WHAT IS REQUIRED:
Where does the word "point" occur in the data below? Copy each line that holds it.

PROVIDED MATERIAL:
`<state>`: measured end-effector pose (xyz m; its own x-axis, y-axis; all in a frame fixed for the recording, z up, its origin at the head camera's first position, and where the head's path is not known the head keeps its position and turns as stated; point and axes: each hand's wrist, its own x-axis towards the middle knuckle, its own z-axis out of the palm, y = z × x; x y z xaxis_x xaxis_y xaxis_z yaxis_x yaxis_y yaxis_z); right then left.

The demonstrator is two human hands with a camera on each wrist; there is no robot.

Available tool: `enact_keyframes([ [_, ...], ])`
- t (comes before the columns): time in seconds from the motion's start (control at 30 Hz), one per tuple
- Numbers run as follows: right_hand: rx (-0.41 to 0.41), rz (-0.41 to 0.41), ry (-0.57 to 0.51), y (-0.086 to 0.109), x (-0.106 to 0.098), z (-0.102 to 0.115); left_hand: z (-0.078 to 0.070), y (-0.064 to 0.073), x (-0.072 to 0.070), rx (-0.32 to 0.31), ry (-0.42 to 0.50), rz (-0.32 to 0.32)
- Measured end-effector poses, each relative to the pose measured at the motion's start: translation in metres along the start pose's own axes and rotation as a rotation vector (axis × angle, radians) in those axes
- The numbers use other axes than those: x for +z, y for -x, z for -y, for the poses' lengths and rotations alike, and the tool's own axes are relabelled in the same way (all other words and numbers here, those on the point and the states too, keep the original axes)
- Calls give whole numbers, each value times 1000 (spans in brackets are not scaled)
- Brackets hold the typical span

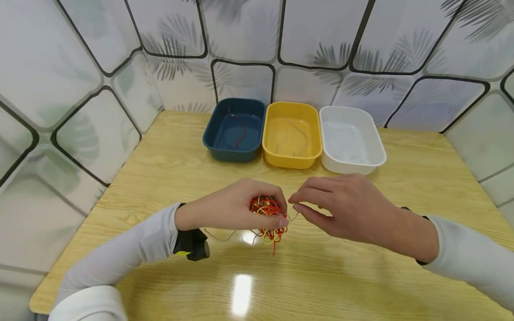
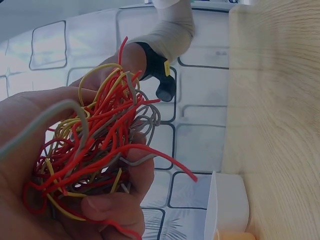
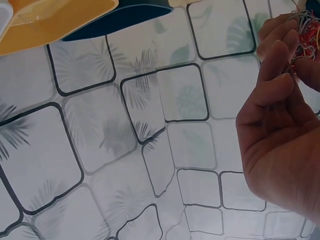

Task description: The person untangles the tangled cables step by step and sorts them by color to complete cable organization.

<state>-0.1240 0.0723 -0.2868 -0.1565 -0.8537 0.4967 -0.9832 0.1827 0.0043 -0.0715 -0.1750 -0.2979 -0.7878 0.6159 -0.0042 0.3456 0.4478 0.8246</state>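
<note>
My left hand [image 1: 241,206] grips a tangled bundle of thin wires [image 1: 266,206], red, yellow and grey, with loose ends hanging below it. In the left wrist view the bundle [image 2: 100,140] fills the palm, fingers curled round it, and a red end sticks out. Just to the right, my right hand [image 1: 349,203] pinches a grey wire [image 1: 294,217] that comes out of the bundle. The right wrist view shows this right hand [image 3: 275,135] with its fingertips close to the bundle; the pinched wire is hard to make out there.
Three bins stand side by side at the table's back: a dark blue bin [image 1: 234,156] with a red wire [image 1: 243,129] inside, a yellow bin [image 1: 292,162] with grey wires [image 1: 302,133], and a white bin [image 1: 353,167]. Patterned curtains surround the wooden table [image 1: 168,290].
</note>
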Motion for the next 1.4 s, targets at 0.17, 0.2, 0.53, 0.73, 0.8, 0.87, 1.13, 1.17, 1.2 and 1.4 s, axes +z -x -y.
enact_keyframes([
  [0.17,-34,42,-30,5,0,-2,-1,-1,2,-23,3,-32],
  [0.2,-50,41,-29,6,1,-2,-2,-2,2,-23,7,-36],
  [0.53,-49,-24,-27,8,-4,-4,-2,-2,2,-79,61,-49],
  [0.73,17,-71,-37,9,-16,-7,4,2,-9,-218,194,-52],
  [0.8,51,-97,-42,10,-20,-10,7,2,-14,-263,239,-53],
  [0.87,79,-118,-42,10,-24,-13,10,2,-18,-291,280,-57],
  [1.13,117,-142,4,15,-32,-18,19,2,-26,-292,379,-163],
  [1.17,122,-142,13,16,-33,-18,20,2,-26,-296,405,-179],
  [1.2,125,-148,19,17,-34,-18,22,3,-26,-300,427,-196],
  [1.4,125,-190,71,25,-42,-16,23,4,-24,-300,538,-267],
])
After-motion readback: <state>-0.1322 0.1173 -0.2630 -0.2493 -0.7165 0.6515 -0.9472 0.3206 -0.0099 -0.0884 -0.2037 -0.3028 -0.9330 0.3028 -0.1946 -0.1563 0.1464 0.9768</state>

SOLUTION TO THIS TASK:
`<state>`: measured end-effector pose (xyz m; its own x-axis, y-axis; all in a frame fixed for the recording, z up, its origin at the head camera's first position, and where the head's path is not known the head keeps its position and turns as stated; point and axes: each hand's wrist, its own x-axis towards the middle knuckle, its own z-axis out of the palm, y = z × x; x y z xaxis_x xaxis_y xaxis_z yaxis_x yaxis_y yaxis_z); right then left.
- The numbers use other axes than those: x for +z, y for -x, z for -y, for the poses' lengths and rotations alike, and the tool's own axes are relabelled in the same way (all other words and numbers here, those on the point and the states too, keep the original axes)

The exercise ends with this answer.